Les invraisemblables rafales de vent s'en sont enfin allées dépoiler d'autres chiens. L'air fraîchit le soir, promesse de sommeil. Pas dommage!
Testé le Métropole. Leffe pression, mais ça se paie plus cher, et puis somme toute, c'est un peu lourd par ce temps. J'eusse dû opter pour une blanche, ou en rester à la Kro. Ne m'en déplaise, la Kro remplit à merveille son office estival.
Parvenu à ne penser que peu, à réfléchir à peine.
Un peu d'exercice le matin, histoire de dérouiller les jointures, lecture de tous les journaux et magazines. Bientôt, retour à plein temps à T.E.Lawrence, dont j'entrevois à peine lesocle d'un des piliers.

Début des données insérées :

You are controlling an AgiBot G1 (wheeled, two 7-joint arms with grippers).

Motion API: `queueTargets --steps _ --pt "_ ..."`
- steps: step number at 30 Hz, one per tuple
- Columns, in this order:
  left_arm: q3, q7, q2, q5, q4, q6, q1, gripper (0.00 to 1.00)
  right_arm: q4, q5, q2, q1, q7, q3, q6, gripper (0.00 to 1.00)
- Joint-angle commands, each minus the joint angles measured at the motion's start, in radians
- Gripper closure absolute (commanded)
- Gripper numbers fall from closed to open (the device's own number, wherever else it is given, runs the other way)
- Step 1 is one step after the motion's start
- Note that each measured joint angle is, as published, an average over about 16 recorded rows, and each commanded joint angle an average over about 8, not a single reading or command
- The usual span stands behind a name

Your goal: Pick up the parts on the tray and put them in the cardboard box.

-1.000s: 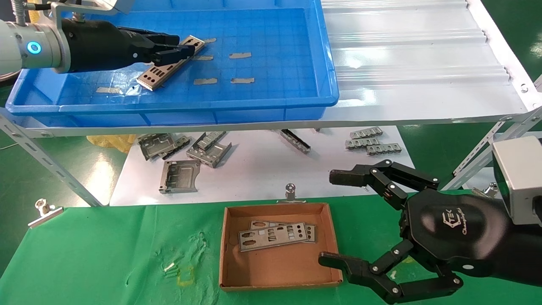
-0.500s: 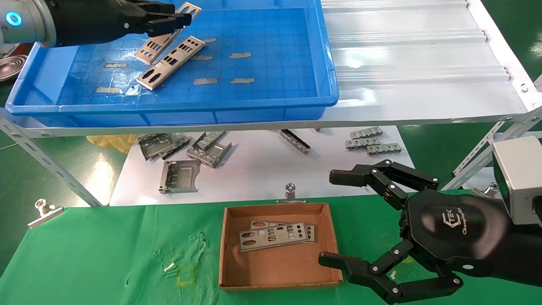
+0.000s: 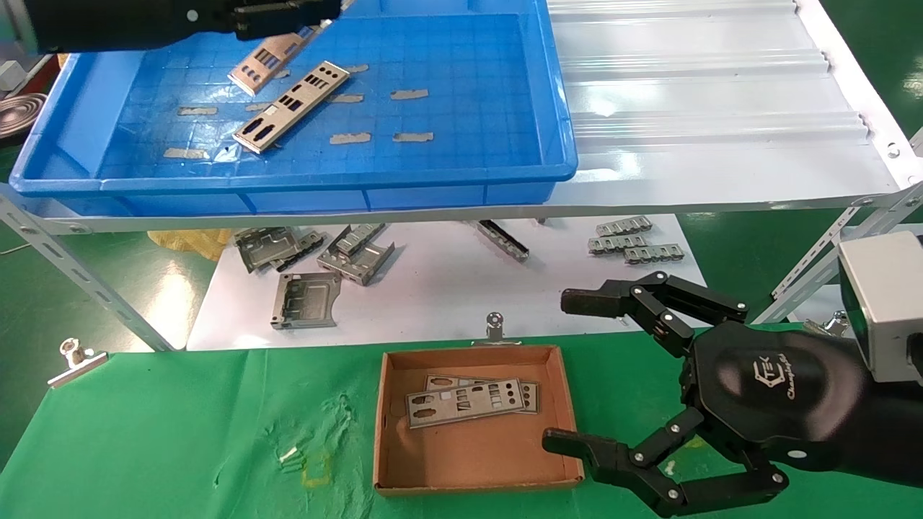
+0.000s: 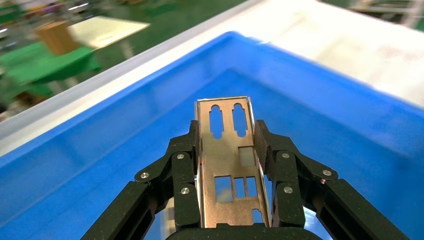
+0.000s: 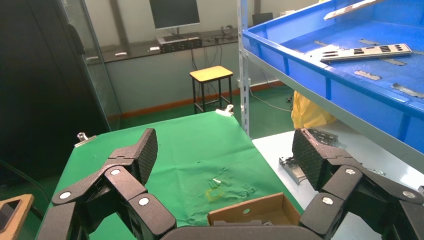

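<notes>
One part (image 3: 288, 107) lies in the blue tray (image 3: 555, 108); two (overlapping) plates (image 3: 469, 398) rest in the cardboard box (image 3: 472, 454). Left gripper (image 4: 225, 137) jaws clamp a punched silver plate (image 4: 231, 160) above the tray; right gripper (image 3: 570, 375) jaws gape beside the box.

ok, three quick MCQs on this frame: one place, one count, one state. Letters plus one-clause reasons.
1. Where is the held plate?
A. lying in the cardboard box
B. lifted over the tray
C. on the green cloth

2. How many parts lie in the cardboard box?
A. none
B. two
C. five

3. State of the right gripper?
A. open, holding nothing
B. shut on a plate
C. shut on the box

Key:
1 B: the left gripper holds the plate above the tray.
2 B: two overlapping plates rest in the cardboard box.
3 A: the right gripper has its jaws spread beside the box.
</notes>
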Motion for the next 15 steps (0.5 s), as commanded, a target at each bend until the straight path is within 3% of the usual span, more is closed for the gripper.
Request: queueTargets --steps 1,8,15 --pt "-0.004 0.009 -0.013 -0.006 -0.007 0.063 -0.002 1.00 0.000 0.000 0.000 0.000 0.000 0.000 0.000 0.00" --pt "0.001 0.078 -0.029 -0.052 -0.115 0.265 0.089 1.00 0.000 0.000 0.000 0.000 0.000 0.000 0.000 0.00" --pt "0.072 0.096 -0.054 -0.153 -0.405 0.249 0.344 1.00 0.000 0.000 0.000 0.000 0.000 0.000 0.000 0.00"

JE ris en songeant que j'ai interrompu mon propre gros oeuvre au sommet d'une colline, à Andrinople, la main levée. Déferlement escomptable en septembre.
Un jour comme une heure. « Days like hours... (...) Each time, you start from scratch ».(The Thin Red Line).

L'arbre au pied duquel j'écris doit être un hêtre, le lierre commence à lui protéger la cheville.
Le moral est ce qu'il est. Bon, car je n'en connais pas beaucoup d'autre. Dans une semaine, jour pour jour, nous babillerons en bivouac. Reload, aim, shoot.